**Stored items from a collection:**
★ ★ ★ ★ ★ ★ ★
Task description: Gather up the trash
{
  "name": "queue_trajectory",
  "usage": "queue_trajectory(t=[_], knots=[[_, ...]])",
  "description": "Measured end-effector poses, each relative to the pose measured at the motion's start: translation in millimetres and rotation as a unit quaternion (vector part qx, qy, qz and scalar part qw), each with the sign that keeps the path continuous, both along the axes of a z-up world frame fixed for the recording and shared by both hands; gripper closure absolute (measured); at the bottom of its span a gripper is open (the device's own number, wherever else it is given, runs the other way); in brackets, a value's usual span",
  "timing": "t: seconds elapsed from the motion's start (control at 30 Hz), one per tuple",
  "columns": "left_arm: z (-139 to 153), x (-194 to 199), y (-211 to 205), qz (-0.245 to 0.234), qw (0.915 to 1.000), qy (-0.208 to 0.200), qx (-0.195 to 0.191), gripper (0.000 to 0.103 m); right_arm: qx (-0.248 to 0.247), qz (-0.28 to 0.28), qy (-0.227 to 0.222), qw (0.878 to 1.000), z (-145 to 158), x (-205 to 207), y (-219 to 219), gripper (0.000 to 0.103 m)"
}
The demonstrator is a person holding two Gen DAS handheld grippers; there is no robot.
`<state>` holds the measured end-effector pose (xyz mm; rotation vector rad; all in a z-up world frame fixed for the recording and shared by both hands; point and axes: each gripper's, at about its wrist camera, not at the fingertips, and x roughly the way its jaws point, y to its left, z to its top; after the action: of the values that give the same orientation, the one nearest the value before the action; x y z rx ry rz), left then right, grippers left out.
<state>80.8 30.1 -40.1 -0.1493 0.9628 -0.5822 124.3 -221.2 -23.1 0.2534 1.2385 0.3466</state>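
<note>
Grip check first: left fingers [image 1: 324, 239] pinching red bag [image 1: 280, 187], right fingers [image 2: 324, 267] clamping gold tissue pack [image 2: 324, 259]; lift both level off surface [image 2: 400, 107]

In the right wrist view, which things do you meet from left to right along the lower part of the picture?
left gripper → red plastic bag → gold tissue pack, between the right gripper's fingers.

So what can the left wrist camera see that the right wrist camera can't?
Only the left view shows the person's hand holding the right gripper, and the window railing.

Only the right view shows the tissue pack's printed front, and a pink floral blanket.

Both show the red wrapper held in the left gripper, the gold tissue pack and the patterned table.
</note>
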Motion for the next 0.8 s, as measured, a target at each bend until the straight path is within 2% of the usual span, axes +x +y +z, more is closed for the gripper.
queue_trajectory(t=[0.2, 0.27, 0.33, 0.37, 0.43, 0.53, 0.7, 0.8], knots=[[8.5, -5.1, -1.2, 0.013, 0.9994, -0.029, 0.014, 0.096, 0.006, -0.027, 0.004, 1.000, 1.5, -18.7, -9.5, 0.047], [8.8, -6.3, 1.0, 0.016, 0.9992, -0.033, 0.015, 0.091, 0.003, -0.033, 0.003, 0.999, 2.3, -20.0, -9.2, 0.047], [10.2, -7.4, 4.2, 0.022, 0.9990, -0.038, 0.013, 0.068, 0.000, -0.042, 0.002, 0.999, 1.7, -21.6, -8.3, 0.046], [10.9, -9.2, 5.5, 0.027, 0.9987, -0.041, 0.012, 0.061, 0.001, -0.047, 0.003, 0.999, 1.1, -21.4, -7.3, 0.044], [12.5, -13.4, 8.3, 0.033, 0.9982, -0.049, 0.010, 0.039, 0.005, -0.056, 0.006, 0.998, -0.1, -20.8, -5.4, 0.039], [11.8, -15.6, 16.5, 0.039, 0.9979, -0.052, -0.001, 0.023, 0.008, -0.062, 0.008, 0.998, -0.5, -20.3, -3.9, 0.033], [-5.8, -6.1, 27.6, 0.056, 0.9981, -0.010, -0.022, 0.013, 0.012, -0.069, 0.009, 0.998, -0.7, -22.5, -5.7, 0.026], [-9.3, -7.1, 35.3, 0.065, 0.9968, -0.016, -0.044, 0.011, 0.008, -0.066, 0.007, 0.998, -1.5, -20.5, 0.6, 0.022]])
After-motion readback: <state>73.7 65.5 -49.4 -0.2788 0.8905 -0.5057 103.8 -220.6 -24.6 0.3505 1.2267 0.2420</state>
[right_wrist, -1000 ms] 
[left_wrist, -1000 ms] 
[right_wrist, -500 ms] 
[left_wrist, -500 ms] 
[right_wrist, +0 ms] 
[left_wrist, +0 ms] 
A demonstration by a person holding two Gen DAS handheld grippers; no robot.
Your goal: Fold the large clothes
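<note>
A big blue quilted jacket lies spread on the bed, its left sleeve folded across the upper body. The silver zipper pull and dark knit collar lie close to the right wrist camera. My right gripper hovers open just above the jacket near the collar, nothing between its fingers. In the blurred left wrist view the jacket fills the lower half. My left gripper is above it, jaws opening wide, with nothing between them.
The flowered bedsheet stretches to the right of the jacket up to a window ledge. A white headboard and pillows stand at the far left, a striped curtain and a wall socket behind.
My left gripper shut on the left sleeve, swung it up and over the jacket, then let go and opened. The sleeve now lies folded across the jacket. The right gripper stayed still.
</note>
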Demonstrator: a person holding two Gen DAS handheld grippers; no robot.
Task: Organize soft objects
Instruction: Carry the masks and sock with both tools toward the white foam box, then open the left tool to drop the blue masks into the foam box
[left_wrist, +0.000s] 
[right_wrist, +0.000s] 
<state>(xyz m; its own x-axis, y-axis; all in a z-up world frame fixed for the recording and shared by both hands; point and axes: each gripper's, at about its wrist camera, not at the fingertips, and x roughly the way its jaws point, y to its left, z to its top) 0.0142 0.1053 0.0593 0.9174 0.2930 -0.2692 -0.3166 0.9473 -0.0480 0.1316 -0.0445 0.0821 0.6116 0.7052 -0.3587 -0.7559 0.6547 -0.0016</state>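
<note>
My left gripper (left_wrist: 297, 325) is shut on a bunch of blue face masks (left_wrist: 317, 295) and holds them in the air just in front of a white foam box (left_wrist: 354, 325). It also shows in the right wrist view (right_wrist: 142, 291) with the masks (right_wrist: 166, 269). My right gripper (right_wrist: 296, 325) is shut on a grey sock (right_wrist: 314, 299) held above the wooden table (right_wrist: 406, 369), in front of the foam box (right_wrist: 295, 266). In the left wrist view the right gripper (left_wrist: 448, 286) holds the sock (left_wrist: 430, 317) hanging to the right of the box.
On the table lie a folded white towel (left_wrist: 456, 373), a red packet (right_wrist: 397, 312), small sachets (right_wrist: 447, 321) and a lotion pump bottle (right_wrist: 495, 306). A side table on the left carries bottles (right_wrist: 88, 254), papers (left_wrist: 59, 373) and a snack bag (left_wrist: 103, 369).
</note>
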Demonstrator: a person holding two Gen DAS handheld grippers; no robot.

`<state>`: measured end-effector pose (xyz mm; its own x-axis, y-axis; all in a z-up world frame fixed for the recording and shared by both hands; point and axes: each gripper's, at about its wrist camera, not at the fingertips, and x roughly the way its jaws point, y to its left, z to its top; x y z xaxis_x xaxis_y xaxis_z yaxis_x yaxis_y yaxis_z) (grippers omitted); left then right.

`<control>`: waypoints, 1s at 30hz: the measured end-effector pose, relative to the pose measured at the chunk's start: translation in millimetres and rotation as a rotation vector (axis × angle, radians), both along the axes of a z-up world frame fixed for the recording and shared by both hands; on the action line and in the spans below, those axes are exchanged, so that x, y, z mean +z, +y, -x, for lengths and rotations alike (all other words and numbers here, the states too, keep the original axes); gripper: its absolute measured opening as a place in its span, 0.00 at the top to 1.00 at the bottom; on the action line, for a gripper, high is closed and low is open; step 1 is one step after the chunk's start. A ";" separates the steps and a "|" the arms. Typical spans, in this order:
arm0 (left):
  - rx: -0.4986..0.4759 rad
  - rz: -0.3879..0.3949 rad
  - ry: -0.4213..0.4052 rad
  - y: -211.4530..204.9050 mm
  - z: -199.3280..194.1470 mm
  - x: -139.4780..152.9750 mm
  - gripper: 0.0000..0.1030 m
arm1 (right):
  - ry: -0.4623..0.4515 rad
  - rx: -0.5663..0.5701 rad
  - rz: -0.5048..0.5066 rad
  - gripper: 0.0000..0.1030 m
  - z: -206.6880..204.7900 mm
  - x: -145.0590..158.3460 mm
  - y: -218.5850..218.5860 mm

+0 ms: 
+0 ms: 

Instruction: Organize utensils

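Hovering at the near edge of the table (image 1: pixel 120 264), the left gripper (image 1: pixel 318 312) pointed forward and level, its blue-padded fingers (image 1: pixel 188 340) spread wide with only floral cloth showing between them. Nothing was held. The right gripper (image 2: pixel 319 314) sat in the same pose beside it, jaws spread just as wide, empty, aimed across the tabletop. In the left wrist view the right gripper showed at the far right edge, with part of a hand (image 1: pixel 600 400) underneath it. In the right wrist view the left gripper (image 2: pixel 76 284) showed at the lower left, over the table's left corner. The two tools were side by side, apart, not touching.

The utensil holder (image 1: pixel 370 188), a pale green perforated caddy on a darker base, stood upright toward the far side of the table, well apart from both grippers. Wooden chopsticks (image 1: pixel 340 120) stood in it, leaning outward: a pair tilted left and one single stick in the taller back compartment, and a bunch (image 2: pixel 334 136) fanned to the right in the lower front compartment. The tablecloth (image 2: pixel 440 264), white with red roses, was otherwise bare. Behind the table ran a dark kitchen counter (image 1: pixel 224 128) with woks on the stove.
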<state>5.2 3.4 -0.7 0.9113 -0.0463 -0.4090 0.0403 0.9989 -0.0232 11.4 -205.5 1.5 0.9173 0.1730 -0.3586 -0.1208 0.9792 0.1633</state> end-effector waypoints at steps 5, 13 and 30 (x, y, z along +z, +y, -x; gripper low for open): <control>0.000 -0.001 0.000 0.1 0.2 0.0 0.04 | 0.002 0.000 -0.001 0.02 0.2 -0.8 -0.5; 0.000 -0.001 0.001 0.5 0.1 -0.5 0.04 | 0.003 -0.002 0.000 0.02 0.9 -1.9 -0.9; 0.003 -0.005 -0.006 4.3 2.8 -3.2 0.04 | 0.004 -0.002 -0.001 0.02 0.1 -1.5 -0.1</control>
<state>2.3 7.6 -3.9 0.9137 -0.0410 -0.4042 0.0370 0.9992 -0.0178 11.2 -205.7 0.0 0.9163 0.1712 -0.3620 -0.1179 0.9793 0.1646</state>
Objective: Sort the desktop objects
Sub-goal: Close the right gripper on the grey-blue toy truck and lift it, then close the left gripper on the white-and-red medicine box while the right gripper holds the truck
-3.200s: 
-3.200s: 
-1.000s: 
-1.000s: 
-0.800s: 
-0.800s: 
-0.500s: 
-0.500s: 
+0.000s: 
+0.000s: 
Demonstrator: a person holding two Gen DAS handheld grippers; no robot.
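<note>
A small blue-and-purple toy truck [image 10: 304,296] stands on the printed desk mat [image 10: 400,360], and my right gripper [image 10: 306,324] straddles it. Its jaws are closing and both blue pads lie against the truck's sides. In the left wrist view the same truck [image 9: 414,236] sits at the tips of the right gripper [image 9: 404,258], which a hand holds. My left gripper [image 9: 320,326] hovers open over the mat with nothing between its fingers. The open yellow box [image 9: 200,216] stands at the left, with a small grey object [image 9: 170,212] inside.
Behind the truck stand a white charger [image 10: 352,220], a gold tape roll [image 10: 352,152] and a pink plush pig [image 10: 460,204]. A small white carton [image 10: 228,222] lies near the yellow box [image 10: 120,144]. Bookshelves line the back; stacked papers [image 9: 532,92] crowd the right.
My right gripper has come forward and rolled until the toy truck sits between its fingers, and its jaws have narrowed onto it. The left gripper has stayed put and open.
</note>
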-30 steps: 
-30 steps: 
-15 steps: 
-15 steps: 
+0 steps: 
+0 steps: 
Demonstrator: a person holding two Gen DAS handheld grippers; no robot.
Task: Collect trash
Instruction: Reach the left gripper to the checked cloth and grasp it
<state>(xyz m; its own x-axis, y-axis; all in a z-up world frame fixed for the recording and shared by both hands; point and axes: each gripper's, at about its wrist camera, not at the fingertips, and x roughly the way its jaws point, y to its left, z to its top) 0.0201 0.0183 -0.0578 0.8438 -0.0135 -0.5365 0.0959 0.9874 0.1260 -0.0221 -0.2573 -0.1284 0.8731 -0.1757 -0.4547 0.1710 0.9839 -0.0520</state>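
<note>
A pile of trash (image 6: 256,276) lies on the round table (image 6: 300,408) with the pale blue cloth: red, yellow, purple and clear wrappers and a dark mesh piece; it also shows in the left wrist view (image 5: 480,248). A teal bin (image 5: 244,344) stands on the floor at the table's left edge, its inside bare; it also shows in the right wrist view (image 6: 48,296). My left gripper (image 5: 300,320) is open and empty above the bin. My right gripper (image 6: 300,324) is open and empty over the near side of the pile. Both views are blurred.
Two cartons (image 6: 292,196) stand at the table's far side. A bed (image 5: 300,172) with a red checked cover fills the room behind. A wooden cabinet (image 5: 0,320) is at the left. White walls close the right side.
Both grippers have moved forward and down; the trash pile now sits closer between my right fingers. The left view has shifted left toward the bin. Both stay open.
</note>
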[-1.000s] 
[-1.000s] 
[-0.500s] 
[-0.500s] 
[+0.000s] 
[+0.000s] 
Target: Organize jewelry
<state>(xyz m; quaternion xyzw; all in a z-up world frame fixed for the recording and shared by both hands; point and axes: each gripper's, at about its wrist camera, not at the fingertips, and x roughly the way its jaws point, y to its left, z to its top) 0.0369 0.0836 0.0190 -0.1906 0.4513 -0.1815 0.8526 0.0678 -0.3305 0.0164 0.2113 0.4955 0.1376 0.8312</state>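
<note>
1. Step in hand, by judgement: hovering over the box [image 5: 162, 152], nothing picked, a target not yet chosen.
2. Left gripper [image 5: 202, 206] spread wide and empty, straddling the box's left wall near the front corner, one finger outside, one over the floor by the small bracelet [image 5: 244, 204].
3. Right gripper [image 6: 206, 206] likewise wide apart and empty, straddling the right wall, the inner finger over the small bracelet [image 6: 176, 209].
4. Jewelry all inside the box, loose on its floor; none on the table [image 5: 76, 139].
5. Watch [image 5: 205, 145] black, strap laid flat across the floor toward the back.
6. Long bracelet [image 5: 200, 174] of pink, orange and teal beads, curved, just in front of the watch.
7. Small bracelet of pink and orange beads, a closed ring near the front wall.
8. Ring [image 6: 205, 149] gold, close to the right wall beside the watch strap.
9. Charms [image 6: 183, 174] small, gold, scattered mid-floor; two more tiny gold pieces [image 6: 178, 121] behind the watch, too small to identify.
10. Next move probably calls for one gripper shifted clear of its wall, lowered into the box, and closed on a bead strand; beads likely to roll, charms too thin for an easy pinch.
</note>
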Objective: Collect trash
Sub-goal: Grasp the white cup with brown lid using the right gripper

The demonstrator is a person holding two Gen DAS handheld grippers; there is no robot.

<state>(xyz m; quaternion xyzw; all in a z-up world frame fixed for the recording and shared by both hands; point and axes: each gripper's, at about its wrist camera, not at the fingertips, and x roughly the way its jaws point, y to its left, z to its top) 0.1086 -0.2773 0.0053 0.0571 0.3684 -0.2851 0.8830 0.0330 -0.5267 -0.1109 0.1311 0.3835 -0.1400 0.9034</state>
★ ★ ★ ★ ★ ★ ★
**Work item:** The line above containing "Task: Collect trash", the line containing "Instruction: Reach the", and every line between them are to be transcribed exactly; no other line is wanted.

**Result for this task:**
Task: Collect trash
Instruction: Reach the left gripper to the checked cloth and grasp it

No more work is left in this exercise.